- [TASK BRIEF]
Please print the data again exactly as given.

*** DATA EXCERPT ***

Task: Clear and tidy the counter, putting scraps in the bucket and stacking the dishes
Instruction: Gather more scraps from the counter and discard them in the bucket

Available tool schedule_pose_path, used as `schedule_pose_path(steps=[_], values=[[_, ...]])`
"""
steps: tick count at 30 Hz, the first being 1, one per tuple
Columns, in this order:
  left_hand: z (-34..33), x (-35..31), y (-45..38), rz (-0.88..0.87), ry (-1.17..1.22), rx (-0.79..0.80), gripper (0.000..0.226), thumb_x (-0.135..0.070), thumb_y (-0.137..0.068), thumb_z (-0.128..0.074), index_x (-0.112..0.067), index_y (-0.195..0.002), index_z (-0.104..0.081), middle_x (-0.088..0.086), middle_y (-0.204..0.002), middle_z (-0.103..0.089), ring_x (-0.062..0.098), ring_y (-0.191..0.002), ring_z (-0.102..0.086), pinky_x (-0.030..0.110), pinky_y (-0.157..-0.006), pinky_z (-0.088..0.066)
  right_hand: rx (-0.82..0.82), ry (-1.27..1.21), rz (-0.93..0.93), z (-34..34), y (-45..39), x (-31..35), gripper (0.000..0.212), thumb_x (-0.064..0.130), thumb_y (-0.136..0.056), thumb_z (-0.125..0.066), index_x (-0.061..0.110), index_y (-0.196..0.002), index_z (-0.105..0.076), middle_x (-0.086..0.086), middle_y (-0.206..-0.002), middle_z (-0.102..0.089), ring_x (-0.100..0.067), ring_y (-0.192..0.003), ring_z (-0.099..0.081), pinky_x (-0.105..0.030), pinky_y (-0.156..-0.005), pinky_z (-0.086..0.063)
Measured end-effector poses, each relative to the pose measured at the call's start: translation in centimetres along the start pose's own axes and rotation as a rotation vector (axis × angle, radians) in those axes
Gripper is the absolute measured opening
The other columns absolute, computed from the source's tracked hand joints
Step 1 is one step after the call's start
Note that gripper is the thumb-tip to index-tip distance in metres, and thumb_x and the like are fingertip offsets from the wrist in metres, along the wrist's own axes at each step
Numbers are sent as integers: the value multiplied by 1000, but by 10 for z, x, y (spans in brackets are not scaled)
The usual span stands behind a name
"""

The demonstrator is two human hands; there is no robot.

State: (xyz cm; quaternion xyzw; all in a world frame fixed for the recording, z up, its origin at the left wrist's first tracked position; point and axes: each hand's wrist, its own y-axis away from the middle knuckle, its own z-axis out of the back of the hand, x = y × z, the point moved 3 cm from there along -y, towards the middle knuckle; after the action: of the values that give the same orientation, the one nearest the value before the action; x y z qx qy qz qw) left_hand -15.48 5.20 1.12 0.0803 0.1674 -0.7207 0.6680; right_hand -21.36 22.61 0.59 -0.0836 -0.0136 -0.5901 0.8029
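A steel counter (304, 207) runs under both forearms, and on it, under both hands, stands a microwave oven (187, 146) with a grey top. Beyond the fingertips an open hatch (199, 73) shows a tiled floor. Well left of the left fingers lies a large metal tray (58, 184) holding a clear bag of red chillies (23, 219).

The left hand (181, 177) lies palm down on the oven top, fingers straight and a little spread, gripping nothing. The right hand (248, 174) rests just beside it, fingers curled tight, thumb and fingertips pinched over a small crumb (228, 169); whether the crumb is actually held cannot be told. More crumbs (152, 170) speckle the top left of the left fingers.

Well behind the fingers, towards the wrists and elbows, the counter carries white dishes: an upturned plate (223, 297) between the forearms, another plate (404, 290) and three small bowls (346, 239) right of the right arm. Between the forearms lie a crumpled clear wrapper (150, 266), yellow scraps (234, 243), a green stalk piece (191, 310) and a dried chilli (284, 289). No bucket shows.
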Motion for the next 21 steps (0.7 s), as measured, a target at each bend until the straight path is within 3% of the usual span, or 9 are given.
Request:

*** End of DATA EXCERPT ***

- [ANSWER BOX]
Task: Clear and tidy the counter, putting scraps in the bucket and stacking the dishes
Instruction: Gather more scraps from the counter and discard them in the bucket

Available tool schedule_pose_path, used as `schedule_pose_path(steps=[_], values=[[_, ...]])`
"""
steps: tick count at 30 Hz, the first being 1, one per tuple
Columns, in this order:
  left_hand: z (-34..33), x (-35..31), y (-45..38), rz (-0.88..0.87), ry (-1.17..1.22), rx (-0.79..0.80), gripper (0.000..0.226), thumb_x (-0.135..0.070), thumb_y (-0.137..0.068), thumb_z (-0.128..0.074), index_x (-0.112..0.067), index_y (-0.195..0.002), index_z (-0.104..0.081), middle_x (-0.088..0.086), middle_y (-0.204..0.002), middle_z (-0.103..0.089), ring_x (-0.062..0.098), ring_y (-0.191..0.002), ring_z (-0.102..0.086), pinky_x (-0.030..0.110), pinky_y (-0.157..-0.006), pinky_z (-0.088..0.066)
  right_hand: rx (-0.82..0.82), ry (-1.27..1.21), rz (-0.93..0.93), z (-34..34), y (-45..39), x (-31..35), gripper (0.000..0.212), thumb_x (-0.064..0.130), thumb_y (-0.136..0.056), thumb_z (-0.125..0.066), index_x (-0.061..0.110), index_y (-0.196..0.002), index_z (-0.105..0.076), middle_x (-0.086..0.086), middle_y (-0.206..-0.002), middle_z (-0.102..0.089), ring_x (-0.100..0.067), ring_y (-0.192..0.003), ring_z (-0.099..0.081), pinky_x (-0.105..0.030), pinky_y (-0.156..-0.005), pinky_z (-0.086..0.063)
Measured end-effector poses, each relative to the pose measured at the call's start: translation in centimetres along the start pose's own axes and rotation as a rotation vector (axis × angle, radians) in those axes
Gripper is the absolute measured opening
The other columns absolute, computed from the source's tracked hand joints
Step 1 is one step after the call's start
Note that gripper is the thumb-tip to index-tip distance in metres, and thumb_x and the like are fingertip offsets from the wrist in metres, along the wrist's own axes at each step
Numbers are sent as integers: the value multiplied by 1000, but by 10 for z, x, y (spans in brackets are not scaled)
The usual span stands behind a name
"""

The demonstrator is two human hands; there is no robot.

State: (xyz cm; quaternion xyzw; all in a world frame fixed for the recording, z up, its origin at the left wrist's first tracked position; point and axes: each hand's wrist, its own y-axis away from the middle knuckle, its own z-axis out of the back of the hand, x = y × z, the point moved 3 cm from there along -y, towards the middle knuckle; after the action: of the values that give the same orientation, the one nearest the value before the action; x y z qx qy qz qw) left_hand -15.48 5.20 1.12 0.0803 0.1674 -0.7207 0.6680; right_hand -21.36 22.61 0.59 -0.0836 -0.0136 -0.5901 0.8029
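A steel counter (304, 207) runs under both forearms, and on it, under both hands, stands a microwave oven (187, 146) with a grey top. Beyond the fingertips an open hatch (199, 73) shows a tiled floor. Well left of the left fingers lies a large metal tray (58, 184) holding a clear bag of red chillies (23, 219).

The left hand (181, 177) lies palm down on the oven top, fingers straight and a little spread, gripping nothing. The right hand (248, 174) rests just beside it, fingers curled tight, thumb and fingertips pinched over a small crumb (228, 169); whether the crumb is actually held cannot be told. More crumbs (152, 170) speckle the top left of the left fingers.

Well behind the fingers, towards the wrists and elbows, the counter carries white dishes: an upturned plate (223, 297) between the forearms, another plate (404, 290) and three small bowls (346, 239) right of the right arm. Between the forearms lie a crumpled clear wrapper (150, 266), yellow scraps (234, 243), a green stalk piece (191, 310) and a dried chilli (284, 289). No bucket shows.
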Motion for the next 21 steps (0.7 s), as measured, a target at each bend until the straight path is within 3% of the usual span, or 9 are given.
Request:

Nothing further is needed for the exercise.